The market reopening has created a conducive atmosphere to carry out elective medical procedures which were deferred on a large scale during the pandemic to facilitate proper COVID care. Despite the slowdown, medical device maker AngioDynamics Inc. (NASDAQ: ANGO) generated stable sales and earnings during the crisis, bringing fresh optimism to the healthcare technology market.
AngioDynamics is a market leader in minimally invasive medical devices, with focus on areas like surgery, vascular access, oncology, and peripheral vascular disease. Over the years, it has strived to develop disruptive technologies to support patients and professional healthcare providers.

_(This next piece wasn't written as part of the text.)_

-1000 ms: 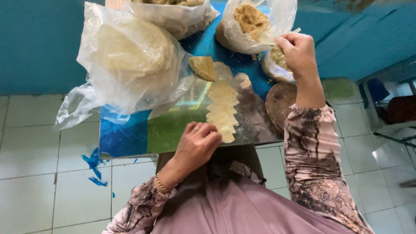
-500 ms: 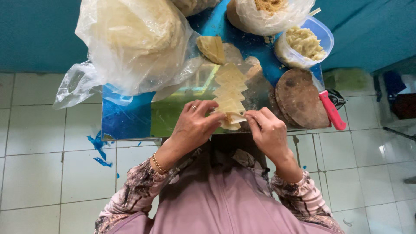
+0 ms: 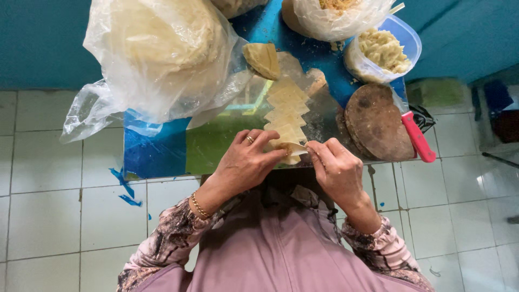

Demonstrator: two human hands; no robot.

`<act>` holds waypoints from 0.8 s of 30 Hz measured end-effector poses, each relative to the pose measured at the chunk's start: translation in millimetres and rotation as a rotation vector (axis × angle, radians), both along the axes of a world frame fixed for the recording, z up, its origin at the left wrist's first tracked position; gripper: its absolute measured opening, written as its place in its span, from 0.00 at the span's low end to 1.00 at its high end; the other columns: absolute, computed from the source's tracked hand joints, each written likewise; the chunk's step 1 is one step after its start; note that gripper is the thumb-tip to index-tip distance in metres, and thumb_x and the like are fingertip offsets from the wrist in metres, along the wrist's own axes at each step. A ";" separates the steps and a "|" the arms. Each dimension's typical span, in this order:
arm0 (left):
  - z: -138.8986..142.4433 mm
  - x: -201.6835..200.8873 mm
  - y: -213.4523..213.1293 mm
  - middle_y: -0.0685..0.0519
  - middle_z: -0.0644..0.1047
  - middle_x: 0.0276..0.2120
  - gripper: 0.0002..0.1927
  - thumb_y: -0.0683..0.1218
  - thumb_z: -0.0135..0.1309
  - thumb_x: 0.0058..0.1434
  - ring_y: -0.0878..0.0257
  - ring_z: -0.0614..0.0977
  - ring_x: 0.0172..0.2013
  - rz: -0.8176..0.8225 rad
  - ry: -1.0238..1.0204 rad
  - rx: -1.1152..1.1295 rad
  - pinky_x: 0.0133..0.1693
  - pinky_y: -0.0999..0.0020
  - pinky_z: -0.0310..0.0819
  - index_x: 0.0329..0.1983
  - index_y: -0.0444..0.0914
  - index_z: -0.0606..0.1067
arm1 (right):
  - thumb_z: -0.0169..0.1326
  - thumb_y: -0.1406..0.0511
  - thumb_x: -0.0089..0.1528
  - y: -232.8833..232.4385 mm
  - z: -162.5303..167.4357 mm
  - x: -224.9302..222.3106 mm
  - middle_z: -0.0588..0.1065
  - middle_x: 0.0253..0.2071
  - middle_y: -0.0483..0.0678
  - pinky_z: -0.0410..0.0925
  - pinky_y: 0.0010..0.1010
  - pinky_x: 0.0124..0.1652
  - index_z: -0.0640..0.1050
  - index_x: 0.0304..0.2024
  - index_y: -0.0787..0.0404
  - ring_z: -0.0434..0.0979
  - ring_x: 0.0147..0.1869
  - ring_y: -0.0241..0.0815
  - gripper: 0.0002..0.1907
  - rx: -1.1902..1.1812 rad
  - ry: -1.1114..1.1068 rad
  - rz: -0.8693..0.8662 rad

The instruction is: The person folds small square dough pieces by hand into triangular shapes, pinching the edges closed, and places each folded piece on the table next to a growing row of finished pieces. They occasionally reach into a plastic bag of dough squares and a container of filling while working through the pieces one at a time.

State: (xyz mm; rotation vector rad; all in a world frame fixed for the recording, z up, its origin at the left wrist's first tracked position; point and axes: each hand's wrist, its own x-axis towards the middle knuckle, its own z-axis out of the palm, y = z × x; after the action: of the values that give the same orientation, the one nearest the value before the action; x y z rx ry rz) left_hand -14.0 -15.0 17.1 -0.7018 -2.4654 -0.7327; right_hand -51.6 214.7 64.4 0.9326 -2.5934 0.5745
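I see left hand [image 3: 243,165] and right hand [image 3: 338,170] pinching same dough wrapper [image 3: 292,147], near end of overlapping wrapper row [image 3: 286,111], near table [image 3: 157,157] edge. Round wooden board [image 3: 376,123] at right.

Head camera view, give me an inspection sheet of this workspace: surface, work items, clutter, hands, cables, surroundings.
Surface: small table, blue and green top, crowded.
Work items: row of pale square wrappers; nearest wrapper pinched at the table's near edge.
Clutter: large plastic bag of dough, tub of filling, round wooden board, red-handled knife.
Hands: left hand and right hand both on the nearest wrapper.
Cables: nothing seen.
Surroundings: white tiled floor, teal wall.
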 end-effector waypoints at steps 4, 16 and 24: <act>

Right now, the company is busy expanding the addressable market for its products.
The Latham-headquartered firm disappointed the market last week by reporting lower-than-expected earnings and revenues for the first quarter of 2023. Currently, the stock is trading at a two-year low after the post-earnings selloff aggravated the ongoing downtrend. But ANGO cannot stay at the present lows forever. Rather the company has what it takes to bounce back when normalcy returns, but it might take some time for a full-fledged recovery.
The stock might look attractive to long-term investors and those looking to take advantage of the low valuation, but it would not be a good idea to sell it now. As of now, the company’s inability to stay consistently profitable would be the primary concern for its stakeholders, however, the management is optimistic about ending the year on a positive note.
Jim Clemmer, chief executive officer of AngioDynamics, commented while addressing analysts last week, “we remain committed to making the necessary investments designed to drive sustained growth in our Med Tech platforms while maintaining a balanced focus on the bottom line. Inflationary pressures persisted throughout our first quarter as freight and raw material costs continue to rise. While this pressure does have an impact on our results, I am pleased with how our supply chain team has managed through this dynamic environment.”
In the August quarter, a modest year-over-year decline in the Med Device segment was more than offset by double-digit sales growth in the Med Tech division, which resulted in a 6% rise in total revenues to $81.5 million. Meanwhile, the net loss, excluding special items, widened to $0.06 per share from $0.02 per share. The results missed estimates, extending the volatility experienced in recent quarters with regard to comparisons with analysts’ views.
Earlier this year, the management outlined its three-year strategic plan and operating goals, with details of using the Med Tech platforms to enter large, fast-growing markets. Going forward, the focus of investments will be on expanding the Med Tech platforms. A few weeks ago, the FDA cleared expanded indications for AngioDynamics’ Auryon Atherectomy System, which is designed for the treatment of arterial occlusions.
Though the company has managed to ease the impact of supply chain issues, elevated inflation especially higher freight and raw material costs would continue to impact financial performance in the near term. Also, looming interest rate hikes and geopolitical tensions would remain a worry as far as growth is concerned.
The downbeat investor sentiment has weighed on ANGO’s performance and the stock is languishing far below its long-term average. It traded slightly above $15 on Monday afternoon.